◆ **The task**
Write out the whole listing exactly as it stands.

◆ **Dataset extract**
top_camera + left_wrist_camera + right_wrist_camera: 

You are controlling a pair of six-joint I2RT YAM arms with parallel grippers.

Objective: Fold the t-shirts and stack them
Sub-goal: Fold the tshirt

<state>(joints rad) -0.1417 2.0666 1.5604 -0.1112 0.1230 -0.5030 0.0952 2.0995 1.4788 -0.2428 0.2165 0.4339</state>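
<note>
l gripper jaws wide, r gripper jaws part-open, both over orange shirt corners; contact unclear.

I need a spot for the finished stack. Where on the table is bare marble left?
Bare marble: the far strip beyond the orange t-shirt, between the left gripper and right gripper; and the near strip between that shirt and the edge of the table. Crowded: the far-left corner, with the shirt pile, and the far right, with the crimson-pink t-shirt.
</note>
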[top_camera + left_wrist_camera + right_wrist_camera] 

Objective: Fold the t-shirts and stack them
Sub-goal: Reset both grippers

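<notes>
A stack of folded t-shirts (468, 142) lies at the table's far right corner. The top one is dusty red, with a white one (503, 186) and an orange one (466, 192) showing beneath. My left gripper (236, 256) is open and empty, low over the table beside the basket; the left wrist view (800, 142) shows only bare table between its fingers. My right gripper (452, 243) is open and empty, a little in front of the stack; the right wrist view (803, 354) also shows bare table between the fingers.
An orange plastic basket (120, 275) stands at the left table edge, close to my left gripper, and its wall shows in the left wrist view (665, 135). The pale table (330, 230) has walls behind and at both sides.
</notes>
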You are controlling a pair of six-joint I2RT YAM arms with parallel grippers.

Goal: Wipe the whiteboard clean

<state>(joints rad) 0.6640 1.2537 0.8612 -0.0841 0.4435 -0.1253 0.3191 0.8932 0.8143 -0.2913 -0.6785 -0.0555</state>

◆ **Written response**
top_camera + left_wrist_camera + right_wrist_camera: 

You are controlling a pair of six-joint I2RT YAM arms with parallel grippers.

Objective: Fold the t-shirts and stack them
Sub-goal: Fold the tshirt

<state>(joints rad) -0.1417 2.0666 1.5604 -0.1112 0.1230 -0.5030 0.0952 2.0995 1.4788 -0.2428 0.2165 0.4339</state>
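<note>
l gripper jaws wide, r gripper jaws part-open, both over orange shirt corners; contact unclear.

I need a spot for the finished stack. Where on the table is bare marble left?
Bare marble: the far strip beyond the orange t-shirt, between the left gripper and right gripper; and the near strip between that shirt and the edge of the table. Crowded: the far-left corner, with the shirt pile, and the far right, with the crimson-pink t-shirt.
</note>
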[top_camera + left_wrist_camera + right_wrist_camera] 

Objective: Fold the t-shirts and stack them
Sub-goal: Reset both grippers

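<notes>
A stack of folded t-shirts (468, 142) lies at the table's far right corner. The top one is dusty red, with a white one (503, 186) and an orange one (466, 192) showing beneath. My left gripper (236, 256) is open and empty, low over the table beside the basket; the left wrist view (800, 142) shows only bare table between its fingers. My right gripper (452, 243) is open and empty, a little in front of the stack; the right wrist view (803, 354) also shows bare table between the fingers.
An orange plastic basket (120, 275) stands at the left table edge, close to my left gripper, and its wall shows in the left wrist view (665, 135). The pale table (330, 230) has walls behind and at both sides.
</notes>
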You are controlling a pair of six-joint I2RT YAM arms with parallel grippers.

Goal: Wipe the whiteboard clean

<state>(joints rad) 0.6640 1.2537 0.8612 -0.0841 0.4435 -0.1253 0.3191 0.8932 0.8143 -0.2913 -0.6785 -0.0555</state>

Nothing remains open in this exercise.